The Figure shows several different ways of thinking about the diagnosis of BD. With the categorical DSM approach there is no middle ground; a patient either has unipolar depression or 1 of 3 discrete levels of bipolarity. By contrast, the data on nonmanic bipolar markers suggest that patients can have many different degrees of bipolarity. If so, does bipolar propensity increase exponentially (Model B) or linearly (Model C)? This will probably remain unclear until we have a better understanding of the etiology of BD.
Could a patient even have some degree of bipolarity with no hypomania or mania at all, as indicated by the pair of asterisks in the Figure? This theory was proposed by Ghaemi and colleagues,11 who characterized bipolar spectrum disorder asmajor depression accompanied by multiple nonmanic bipolar markers. Family history of BD in a first-degree relative and antidepressant-induced hypomania are given particular weight. Although this concept was found useful in a small pilot study24 and is a logical extension when thinking in spectrum terms, it is not a validated entity. Do such patients have more adverse reactions to antidepressants than purely unipolar patients? The answer to this important question remains unknown.
At present, clinicians must prove that bipolarity is present by looking for manic symptoms. If none are found, the patient is presumed unipolar. If the search is conducted cursorily, or not at all, the diagnosis defaults to major depression; and if a medication is used, it will almost certainly be an antidepressant. Routine use of tools described herein could improve the accuracy of this rule-out process, especially in primary care.
However, at a conceptual level, bipolar depression might be a better default assumption when a patient presents with depression. With this approach, the burden of proof lies in demonstrating that manic markers, including all 5 dimensions of the Bipolarity Index, are notpresent. This might lower the incidence of antidepressant prescriptions for patients for whom antidepressants may worsen their condition. But what if only a few indicators of bipolarity are present? When should a clinician begin to be concerned about using an antidepressant? For now, physicians' approaches in this situation are likely to be determined primarily by their level of concern about antidepressant risks in patients with BD.25 For an example of a data-based and very concerned view, see the recent review by El-Mallakh and colleagues.26
Several investigators have presented data showing that antidepressant monotherapy in BDII can be associated with good outcomes, at least in the short term and for some patients.27,28 But clearly at some point along the continuum (Figure), antidepressants become, if not contraindicated, at least less than optimal initial therapy.
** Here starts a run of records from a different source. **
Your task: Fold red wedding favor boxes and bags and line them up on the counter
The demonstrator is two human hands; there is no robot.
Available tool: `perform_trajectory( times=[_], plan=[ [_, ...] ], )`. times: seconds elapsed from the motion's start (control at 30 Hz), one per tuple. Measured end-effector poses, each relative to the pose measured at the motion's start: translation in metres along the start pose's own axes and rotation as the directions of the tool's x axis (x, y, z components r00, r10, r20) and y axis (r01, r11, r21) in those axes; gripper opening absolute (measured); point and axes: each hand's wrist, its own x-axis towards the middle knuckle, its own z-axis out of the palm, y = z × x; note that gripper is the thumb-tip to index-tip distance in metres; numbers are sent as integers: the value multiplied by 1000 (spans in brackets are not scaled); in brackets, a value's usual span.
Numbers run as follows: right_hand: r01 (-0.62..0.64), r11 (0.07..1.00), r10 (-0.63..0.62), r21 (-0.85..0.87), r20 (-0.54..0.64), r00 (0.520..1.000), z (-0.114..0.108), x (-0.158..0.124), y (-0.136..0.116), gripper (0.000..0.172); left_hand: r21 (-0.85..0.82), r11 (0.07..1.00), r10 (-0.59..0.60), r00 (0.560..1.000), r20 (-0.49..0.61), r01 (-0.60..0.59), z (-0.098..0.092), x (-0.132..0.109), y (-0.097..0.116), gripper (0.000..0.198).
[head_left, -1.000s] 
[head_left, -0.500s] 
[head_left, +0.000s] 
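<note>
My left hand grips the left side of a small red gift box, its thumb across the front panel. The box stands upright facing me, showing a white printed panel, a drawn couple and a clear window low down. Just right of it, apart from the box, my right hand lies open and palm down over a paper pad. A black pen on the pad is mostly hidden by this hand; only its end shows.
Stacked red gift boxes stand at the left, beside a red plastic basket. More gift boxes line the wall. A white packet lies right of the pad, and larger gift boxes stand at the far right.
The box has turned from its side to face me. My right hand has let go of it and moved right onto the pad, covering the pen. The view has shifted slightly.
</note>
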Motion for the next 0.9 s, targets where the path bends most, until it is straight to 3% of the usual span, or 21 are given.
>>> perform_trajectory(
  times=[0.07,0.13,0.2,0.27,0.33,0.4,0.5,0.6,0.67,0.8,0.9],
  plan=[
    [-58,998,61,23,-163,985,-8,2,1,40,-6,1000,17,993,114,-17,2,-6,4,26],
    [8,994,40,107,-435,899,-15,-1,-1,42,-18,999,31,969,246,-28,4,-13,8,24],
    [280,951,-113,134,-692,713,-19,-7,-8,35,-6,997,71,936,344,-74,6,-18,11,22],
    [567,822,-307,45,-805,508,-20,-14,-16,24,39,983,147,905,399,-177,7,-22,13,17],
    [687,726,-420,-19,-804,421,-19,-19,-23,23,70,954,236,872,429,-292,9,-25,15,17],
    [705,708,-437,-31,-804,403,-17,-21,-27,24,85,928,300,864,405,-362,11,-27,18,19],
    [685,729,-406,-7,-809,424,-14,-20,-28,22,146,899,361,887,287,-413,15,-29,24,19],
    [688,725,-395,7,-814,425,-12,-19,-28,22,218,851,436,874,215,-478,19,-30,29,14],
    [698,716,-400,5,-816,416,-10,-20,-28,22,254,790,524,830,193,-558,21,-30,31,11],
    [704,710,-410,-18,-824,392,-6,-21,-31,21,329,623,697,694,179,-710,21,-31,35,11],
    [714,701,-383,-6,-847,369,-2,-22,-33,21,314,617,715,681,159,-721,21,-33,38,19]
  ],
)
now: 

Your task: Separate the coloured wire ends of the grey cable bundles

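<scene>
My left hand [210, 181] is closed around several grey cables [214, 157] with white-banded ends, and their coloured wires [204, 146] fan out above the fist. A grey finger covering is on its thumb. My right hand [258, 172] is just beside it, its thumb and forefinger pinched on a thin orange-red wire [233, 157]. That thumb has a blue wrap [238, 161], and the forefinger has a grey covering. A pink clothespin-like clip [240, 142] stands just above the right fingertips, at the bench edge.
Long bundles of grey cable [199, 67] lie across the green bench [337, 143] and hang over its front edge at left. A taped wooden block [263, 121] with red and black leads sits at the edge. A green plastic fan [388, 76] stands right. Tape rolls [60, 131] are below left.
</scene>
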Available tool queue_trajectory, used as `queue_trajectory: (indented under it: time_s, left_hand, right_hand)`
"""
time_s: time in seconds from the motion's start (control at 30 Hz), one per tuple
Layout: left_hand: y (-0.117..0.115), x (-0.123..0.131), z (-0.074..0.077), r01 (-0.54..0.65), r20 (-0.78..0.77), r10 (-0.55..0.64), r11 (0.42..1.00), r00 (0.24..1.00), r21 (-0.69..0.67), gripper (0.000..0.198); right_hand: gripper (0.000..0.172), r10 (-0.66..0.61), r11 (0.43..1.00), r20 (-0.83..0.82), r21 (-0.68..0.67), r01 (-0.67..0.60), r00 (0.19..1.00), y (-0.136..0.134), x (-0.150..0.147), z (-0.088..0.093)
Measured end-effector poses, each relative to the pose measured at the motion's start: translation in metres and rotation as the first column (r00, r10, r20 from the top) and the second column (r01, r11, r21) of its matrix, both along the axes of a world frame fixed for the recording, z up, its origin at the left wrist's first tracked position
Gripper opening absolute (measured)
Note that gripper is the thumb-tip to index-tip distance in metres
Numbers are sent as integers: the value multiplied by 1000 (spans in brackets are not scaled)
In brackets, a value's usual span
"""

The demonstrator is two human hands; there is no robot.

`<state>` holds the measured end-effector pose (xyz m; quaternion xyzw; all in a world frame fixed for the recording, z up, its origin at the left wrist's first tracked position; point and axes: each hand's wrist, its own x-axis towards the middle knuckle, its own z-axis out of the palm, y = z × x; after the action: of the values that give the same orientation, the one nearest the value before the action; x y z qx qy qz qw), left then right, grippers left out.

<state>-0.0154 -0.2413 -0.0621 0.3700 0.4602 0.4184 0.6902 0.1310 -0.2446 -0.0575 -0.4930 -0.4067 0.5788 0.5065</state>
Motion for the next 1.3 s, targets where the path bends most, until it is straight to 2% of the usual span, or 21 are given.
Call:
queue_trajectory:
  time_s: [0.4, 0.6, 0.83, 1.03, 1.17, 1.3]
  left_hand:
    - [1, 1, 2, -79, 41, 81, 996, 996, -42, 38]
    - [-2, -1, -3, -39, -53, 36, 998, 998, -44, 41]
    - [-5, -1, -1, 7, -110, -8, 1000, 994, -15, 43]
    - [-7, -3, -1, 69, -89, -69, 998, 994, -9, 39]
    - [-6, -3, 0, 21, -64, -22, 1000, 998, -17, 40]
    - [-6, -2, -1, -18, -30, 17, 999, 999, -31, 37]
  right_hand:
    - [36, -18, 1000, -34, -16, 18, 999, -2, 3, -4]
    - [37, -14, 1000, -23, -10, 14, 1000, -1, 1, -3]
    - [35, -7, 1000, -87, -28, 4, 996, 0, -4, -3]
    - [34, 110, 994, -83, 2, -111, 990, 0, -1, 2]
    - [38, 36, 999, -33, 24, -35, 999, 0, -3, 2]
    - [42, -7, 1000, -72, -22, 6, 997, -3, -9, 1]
Currently psychiatrists use DSM-IV criteria as a proxy indicator of which patients should receive mood stabilizers. (When the primary target is depression, we would presumably select from those that have demonstrated antidepressant efficacy.) However, this assumes that bipolarity is a step function, as shown for the DSM-IV model in the Figure. If B or C are better models, as appears to be the case, we should think more broadly about which patients can safely be given an antidepressant.
Do continuum models risk overpromotion of mood stabilizers for patients who do not have BD? This is an obvious and concerning logical extrapolation. Historically, we have protected patients from the risks of the medication treatments for BD and the stigma of the label by setting the bar high for making this diagnosis, especially in children. However, another way to protect patients would be to set the bar high for anypharmacological approach, given the data on the efficacy of such alternatives as psychotherapy, exercise, and light therapies. This approach would protect against both the Scylla of underdiagnosis and antidepressant exposure and the Charybdis of overdiagnosis and mood-stabilizer risks—as long as a more aggressive approach, where potentially necessary, is outlined in advance and ready for launch.